Ağır ağır yürüdü koridorda. Yerler ıslak ve kaygandı. Düşerse kendine bir şey olmasından, değil üç çocuğunu düşünememekten korkuyordu. Yavaşladı birden yere baktı, ıslak zeminde kızının yüzünü görür gibi oldu. Eğildi, ellerini açtı, parmakları titriyordu. Kızı öyle sessizce bakıyordu ki. Onu kucağına almak istiyor, fakat bir yandan da korkuyordu. Ya onu da burada tutarlarsa! Ne yapacağını şaşırmıştı. Kucağına alamazsa kızını, ya bir daha göremezse ne yapardı? Eğildiği yerden kızına bakarken yanından geçen ayakları görüyordu, üstüne basmamaları için kollarını daha da geniş açıyordu. Bina hareket ediyordu, sanki altı ile üstü yer değiştiriyordu.
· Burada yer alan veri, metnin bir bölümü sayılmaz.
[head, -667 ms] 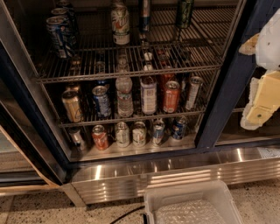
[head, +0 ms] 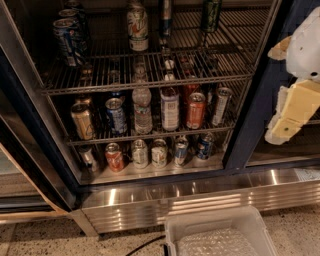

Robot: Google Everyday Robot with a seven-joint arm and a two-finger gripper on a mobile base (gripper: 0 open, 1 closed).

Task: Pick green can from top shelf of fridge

Kulağına sesler gelmeye başladı; iki gündür hiç gözünü açmadı ama şimdi hayati bulguları normale dönüyor. Birçok sesler ve uğultular duyuyordu. Kolunu oynatmak istediğinde bir şeylerin kendisine engel olduğunu fark etti. Tekrar çekiştirdi kolunu ama başarılı olamadı. Diğer kolunu hareket ettirmek isterdi, onu da kendine doğru çekemedi. Ayakları da hareket etmiyordu. Zorla hareket ettirmek istedi.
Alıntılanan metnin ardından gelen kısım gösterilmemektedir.